▸ Work task
For the data below, say how many lines contain "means". Only the number should be given.

Data excerpts
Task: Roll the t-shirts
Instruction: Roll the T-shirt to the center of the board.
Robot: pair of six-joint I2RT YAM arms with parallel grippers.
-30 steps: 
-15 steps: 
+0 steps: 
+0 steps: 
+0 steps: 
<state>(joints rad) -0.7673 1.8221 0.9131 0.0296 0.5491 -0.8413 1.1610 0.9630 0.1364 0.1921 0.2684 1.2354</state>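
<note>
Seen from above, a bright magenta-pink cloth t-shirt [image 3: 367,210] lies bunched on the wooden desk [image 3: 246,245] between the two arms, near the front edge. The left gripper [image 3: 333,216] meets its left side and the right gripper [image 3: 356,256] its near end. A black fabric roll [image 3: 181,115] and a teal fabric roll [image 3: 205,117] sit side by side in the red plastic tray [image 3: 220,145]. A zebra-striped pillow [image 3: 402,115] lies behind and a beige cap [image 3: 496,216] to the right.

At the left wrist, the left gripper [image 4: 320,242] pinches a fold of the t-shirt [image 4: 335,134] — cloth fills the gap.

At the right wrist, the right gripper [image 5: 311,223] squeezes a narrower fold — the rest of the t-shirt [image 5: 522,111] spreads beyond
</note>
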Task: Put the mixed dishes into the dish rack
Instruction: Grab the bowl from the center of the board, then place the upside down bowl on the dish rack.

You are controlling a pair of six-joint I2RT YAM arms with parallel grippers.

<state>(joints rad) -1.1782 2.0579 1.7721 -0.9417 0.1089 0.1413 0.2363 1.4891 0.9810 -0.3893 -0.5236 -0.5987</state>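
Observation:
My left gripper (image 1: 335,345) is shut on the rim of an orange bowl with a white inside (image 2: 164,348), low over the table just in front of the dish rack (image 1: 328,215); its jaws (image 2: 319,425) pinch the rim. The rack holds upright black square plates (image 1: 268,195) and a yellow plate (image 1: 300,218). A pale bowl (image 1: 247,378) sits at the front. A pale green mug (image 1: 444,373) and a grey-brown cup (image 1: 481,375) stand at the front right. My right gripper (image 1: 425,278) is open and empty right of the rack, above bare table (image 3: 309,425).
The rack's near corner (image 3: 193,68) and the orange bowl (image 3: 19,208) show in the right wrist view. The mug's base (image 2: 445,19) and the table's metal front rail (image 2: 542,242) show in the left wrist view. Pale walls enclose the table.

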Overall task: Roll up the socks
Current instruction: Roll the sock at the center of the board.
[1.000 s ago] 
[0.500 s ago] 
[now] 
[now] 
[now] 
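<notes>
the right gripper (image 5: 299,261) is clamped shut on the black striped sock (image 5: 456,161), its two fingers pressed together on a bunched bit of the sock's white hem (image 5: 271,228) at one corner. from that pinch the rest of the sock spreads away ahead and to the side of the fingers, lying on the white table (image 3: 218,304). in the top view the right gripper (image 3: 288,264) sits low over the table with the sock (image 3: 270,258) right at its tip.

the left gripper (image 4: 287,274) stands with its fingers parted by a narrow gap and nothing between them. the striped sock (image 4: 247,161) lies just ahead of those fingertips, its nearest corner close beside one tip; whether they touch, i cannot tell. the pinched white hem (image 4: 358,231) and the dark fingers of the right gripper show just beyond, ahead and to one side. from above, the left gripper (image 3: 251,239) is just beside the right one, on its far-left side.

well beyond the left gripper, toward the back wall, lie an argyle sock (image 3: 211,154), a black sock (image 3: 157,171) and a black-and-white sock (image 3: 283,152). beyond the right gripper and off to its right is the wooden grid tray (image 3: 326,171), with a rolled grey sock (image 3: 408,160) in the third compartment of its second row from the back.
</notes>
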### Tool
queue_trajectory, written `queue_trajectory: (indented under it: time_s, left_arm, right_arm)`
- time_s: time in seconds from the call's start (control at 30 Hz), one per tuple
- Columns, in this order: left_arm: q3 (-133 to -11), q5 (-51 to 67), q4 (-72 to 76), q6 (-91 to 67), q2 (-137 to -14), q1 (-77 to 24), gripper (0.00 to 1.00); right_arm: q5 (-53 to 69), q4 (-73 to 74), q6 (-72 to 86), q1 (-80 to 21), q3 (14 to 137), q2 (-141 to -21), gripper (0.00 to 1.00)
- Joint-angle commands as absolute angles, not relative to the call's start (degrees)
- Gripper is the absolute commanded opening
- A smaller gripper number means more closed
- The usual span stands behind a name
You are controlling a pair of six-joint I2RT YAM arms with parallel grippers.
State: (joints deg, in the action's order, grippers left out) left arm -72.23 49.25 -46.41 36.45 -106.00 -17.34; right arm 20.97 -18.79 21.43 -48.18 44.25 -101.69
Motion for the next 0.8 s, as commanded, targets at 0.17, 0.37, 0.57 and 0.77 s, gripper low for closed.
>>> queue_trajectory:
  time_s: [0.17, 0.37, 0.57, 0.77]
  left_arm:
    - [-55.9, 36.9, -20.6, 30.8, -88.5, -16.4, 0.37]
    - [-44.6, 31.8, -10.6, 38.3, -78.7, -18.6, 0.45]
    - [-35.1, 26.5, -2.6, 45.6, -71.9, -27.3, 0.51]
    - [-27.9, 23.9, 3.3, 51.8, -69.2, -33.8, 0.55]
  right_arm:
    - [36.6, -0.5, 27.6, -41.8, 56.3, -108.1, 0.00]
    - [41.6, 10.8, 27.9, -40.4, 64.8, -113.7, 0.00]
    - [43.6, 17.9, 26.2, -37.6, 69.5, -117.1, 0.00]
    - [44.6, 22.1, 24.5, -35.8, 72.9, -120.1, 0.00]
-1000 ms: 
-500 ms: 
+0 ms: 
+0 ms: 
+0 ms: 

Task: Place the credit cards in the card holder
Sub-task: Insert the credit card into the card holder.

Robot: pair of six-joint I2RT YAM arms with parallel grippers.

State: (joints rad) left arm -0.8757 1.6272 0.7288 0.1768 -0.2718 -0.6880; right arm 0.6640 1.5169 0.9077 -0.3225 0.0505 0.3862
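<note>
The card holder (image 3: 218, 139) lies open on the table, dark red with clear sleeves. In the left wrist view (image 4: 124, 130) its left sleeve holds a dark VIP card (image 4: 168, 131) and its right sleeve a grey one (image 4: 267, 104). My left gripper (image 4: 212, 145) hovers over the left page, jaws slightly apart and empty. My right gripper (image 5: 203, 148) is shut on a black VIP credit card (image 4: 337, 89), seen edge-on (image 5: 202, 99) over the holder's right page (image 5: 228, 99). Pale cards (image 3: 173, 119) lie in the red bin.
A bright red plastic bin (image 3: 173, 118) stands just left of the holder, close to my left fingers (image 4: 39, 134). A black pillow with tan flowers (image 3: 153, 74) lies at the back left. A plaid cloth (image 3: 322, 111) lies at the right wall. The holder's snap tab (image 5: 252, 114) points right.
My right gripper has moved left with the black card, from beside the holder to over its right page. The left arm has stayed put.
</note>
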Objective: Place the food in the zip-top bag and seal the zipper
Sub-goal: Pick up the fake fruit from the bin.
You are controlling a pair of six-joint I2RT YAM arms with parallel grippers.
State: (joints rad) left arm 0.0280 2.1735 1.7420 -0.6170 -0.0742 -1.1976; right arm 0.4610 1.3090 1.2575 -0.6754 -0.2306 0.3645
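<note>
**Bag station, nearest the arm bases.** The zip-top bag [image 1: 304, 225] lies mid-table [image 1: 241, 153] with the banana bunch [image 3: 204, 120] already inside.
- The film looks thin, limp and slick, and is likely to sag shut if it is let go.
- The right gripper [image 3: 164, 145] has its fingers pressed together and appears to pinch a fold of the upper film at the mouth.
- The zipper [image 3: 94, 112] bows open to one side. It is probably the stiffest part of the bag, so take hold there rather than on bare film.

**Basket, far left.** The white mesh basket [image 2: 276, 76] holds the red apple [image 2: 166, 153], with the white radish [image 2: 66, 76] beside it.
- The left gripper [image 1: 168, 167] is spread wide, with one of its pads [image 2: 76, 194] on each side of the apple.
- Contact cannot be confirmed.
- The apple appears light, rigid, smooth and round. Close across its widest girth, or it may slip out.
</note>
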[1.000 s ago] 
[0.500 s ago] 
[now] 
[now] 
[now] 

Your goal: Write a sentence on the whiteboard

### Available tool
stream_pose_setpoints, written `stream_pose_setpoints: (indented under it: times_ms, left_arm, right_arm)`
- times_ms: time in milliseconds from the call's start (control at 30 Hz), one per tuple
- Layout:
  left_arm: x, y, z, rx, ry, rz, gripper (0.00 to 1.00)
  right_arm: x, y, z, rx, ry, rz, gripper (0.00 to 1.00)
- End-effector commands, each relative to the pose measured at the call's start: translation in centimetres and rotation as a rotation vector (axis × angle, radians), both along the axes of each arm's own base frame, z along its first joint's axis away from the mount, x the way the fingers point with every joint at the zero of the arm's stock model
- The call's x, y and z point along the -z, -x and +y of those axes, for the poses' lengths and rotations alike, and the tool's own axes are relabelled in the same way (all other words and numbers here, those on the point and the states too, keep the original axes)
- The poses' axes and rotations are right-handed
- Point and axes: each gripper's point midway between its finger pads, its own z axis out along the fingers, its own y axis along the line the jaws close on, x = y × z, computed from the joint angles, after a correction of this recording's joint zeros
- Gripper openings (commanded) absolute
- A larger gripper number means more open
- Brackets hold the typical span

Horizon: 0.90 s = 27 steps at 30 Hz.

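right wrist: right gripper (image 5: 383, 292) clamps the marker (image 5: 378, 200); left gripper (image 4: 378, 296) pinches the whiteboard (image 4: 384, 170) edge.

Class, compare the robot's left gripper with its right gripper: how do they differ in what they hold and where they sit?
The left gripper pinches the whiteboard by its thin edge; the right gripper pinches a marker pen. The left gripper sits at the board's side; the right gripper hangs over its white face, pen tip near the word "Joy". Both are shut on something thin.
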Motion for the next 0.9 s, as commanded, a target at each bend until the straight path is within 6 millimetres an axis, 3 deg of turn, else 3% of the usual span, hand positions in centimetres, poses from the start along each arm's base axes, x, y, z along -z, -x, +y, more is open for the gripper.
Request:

▸ Answer
2